Establish a strong personal network of caring, ethical and hardworking people who will support you.

What is one of the greatest accomplishments in your career so far? 

Working with artists and estates at Kasmin Gallery was a true pleasure. There is great satisfaction in mounting an exhibition that is both curatorially interesting and financially successful for the artist. You know you’ve really done your job!

What has been a challenge for you? 

Starting my own business has been my greatest professional joy and challenge. The responsibility can be overwhelming when the buck stops with you, but having the opportunity to shape the way I work with my clients and what projects I take on is really inspiring.

What is something you do every day at the office (or your current home office)? 

Since I started working from home last spring, I’ve usually been able to squeeze in a quick streaming yoga or barre class first thing in the morning. This has been one of the perks of losing a commute! I also run through my to-do lists, read industry newsletters, check in with artists on Instagram and brew a strong cup of coffee.

What do you think defines a good employee? And what defines a good boss? 

The boss-employee relationship should always be defined by excellent communication, lack of ego, and mutual respect. Wanting the best for each other- and most importantly, the organization as a whole- is a recipe for success.  

What is your advice to making yourself stand out in your workplace? Any good tips for a giving a great interview? 

An excellent understanding of the company for which you are interviewing is a must, as well as a genuine enthusiasm for their program or mission. 

Is there any advice you would like to give people entering the art world? 

Research the type of roles that are available in the business, and focus your attention on a trajectory that interests you.  Once you land an entry-level job, be willing to roll up your sleeves and give every assigned task 100% of your effort. Once you’ve mastered your job, offer to take on more responsibilities, and certainly take advantage of all opportunities for mentorship.

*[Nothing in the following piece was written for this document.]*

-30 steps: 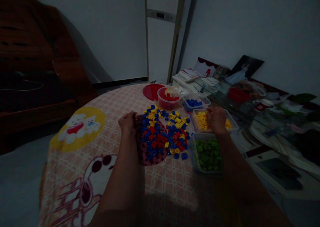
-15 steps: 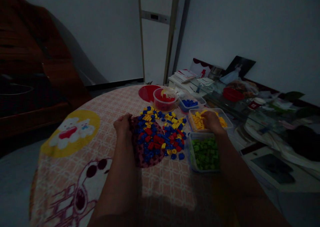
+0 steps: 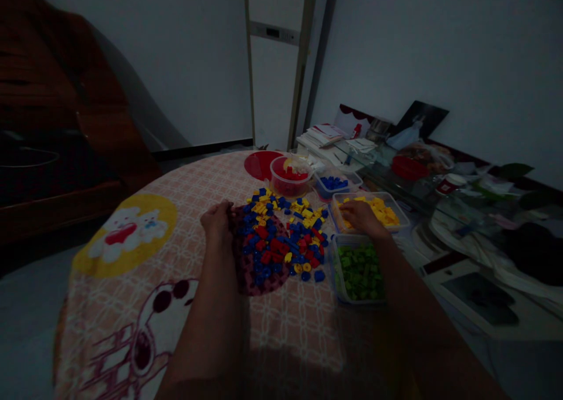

What is the best exhibition you have seen in the last year? 

I’ve seen so much less in person than I usually do, but I thought Tom Sachs’ exhibition at Acquavella last fall was excellent. Church & Rothko at Mnuchin was beautiful and unexpected. I recently saw Richard Gray’s presentation of work by Ellen Lanyon here in Chicago; she was a really lovely discovery for me.

What artwork is in your home office? 

Photographs by Roe Ethridge and Alex Prager. 

What is/was your greatest WFH challenge? Or a WFH luxury you don’t want to lose ever again? 

Proximity to my 2 and 4-year-old children, as well as my newborn! They often press their little faces against the glass doors of my office while I’m on client calls- it’s very distracting but terribly sweet. I love making time to sit down for lunch with them, whenever I can. 

How has your current job adapted to the new virtual landscape? What do you think can be done better, if anything? 

Clients have certainly become more comfortable viewing work digitally, and gallerists have become much more flexible about sending work to be viewed on approval before a purchase. As most of my clients are in Chicago, I am excited to travel with them to fairs and out of town galleries this summer and fall. Nothing compares to experiencing art in person. 

If you could own a work by 5 different artists, who would be in your collection? 

Drawings by Vija Celmins and Ed Ruscha, a photograph from Cindy Sherman’s Clowns series, a papier mâché sculpture by Franz West, and a really fantastic Dutch old master still life painting.

Since we have been exploring more exhibitions, galleries and museums online, when you start making plans for your next trip – what will be your first art filled destination? Art destination bucket list? 

I’d like to go out West to visit Marfa, Santa Fe and Los Angeles (with a stop for Walter de Maria’s Lighting Field). 

It can be argued that the art world has finally been forced to adopt and adapt technologies that have long been a part of other industries. Agree or Disagree? 

I absolutely agree, and hope that the digital presentations and programming we’ve seen the past year- some of which has been quite excellent- will continue to augment in-person exhibitions and experiences.